Conversando con i giornalisti italiani, Hirokazu Koreeda non ha nascosto la sua necessità di orientarsi su altri temi e altri lidi nei prossimi lavori. E lo si è capito abbastanza bene anche intuendo la noia con cui ha risposto alle solite domande relative ai suoi film: come si fa a raccontare così bene i legami affettivi? E la famiglia, questo mistero sociale del nostro tempo, come fa il Maestro giapponese a rappresentarla così bene, con tutte le sue imperfezioni quotidiane che non ne scalfiscono però la forza dirompente?

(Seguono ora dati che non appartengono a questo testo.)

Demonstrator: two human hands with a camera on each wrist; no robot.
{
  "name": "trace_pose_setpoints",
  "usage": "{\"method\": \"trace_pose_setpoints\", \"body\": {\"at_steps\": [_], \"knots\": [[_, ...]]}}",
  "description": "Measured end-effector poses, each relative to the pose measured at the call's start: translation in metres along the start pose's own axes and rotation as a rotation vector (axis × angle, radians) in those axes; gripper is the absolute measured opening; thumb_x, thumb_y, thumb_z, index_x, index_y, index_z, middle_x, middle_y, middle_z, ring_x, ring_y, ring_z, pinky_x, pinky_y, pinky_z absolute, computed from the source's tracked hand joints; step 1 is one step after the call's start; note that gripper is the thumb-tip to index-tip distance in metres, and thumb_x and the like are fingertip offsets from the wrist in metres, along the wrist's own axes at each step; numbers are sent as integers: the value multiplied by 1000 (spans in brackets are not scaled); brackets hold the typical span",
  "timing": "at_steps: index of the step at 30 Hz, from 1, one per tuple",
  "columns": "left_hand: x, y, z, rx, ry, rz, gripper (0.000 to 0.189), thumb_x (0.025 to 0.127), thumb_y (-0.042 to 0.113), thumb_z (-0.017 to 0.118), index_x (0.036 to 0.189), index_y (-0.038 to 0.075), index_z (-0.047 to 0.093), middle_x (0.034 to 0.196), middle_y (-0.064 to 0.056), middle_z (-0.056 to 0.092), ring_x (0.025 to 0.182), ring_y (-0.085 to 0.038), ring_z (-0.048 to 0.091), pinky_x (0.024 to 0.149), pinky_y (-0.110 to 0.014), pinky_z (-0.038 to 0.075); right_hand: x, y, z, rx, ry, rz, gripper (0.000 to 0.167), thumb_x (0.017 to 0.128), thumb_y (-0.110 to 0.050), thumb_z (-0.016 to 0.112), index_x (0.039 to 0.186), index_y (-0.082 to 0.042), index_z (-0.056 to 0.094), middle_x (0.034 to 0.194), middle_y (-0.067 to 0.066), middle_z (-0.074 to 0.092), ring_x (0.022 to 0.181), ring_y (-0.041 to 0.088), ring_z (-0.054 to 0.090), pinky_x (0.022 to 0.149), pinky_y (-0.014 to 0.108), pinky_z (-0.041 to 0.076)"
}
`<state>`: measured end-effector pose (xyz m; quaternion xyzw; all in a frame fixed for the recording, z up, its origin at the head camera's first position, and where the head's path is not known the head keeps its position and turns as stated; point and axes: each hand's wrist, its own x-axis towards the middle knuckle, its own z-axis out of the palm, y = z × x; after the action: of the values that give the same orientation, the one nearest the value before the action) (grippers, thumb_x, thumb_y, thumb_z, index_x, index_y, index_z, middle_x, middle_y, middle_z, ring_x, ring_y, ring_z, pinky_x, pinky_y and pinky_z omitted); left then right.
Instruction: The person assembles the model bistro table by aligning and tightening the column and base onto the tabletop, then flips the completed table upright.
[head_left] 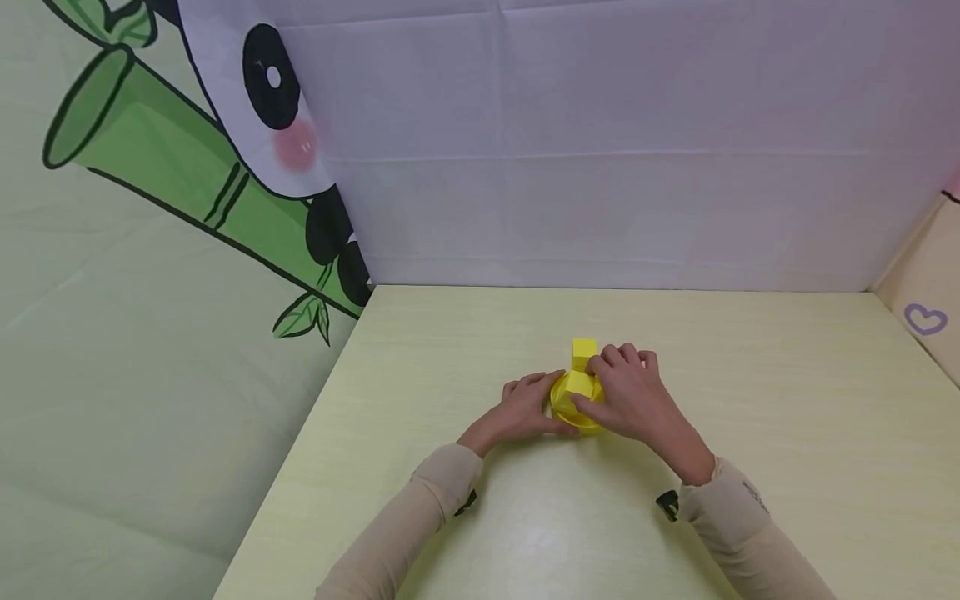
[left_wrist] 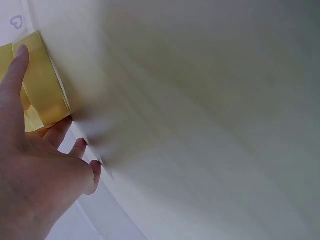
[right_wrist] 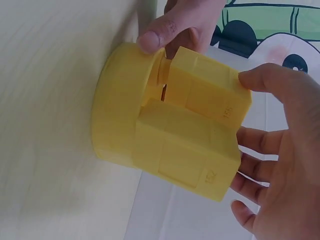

Sentendo il cineasta nipponico, andrebbe anche ridimensionata la convinzione che "Ritratto di famiglia con tempesta", il cui titolo italiano potrebbe risultare ridondante e in realtà è un traduzione più fedele dall'originale dell'adattamento internazionale "After the Storm", sia il terzo capitolo di un'ideale trilogia iniziata con "Father and Son" e continuata con "Little Sister". Certo, c'è qualche riferimento esplicito ai vincoli parentali in tutti e tre i titoli: padre, figlio, sorella, famiglia. Anzi, in questo ultimo film parrebbe estendersi il quadro di riferimento all'insieme del focolare domestico. Si potrebbe infatti pensare che, mentre "Father and Son" si concentrava sul tema della paternità, "Little Sister" su quello della sorellanza, il Ritratto presentato l'anno scorso a Cannes, ma fuori concorso, potrebbe essere un affresco complessivo sulle emozioni e i sentimenti che avvolgono un nucleo familiare nella sua totalità. Ma mai titolo potrebbe sembrare più fuorviante. A differenza delle due precedenti pellicole, infatti, Koreeda si concentra sul percorso individuale di un singolo personaggio, Ryota, il protagonista interpretato da Hiroshi Abe. Lo seguiamo nel districarsi in un periodo della sua vita particolarmente turbolento: divorziato da una donna di cui è ancora innamorato, padre di un bambino che non lo stima molto, scrittore dal talento esauritosi dopo solo un libro di successo e ora costretto, per poter pagare gli alimenti, a improvvisarsi scalcinato detective privato. E in tutto questo, la passione smodata per il gioco d'azzardo non aiuta.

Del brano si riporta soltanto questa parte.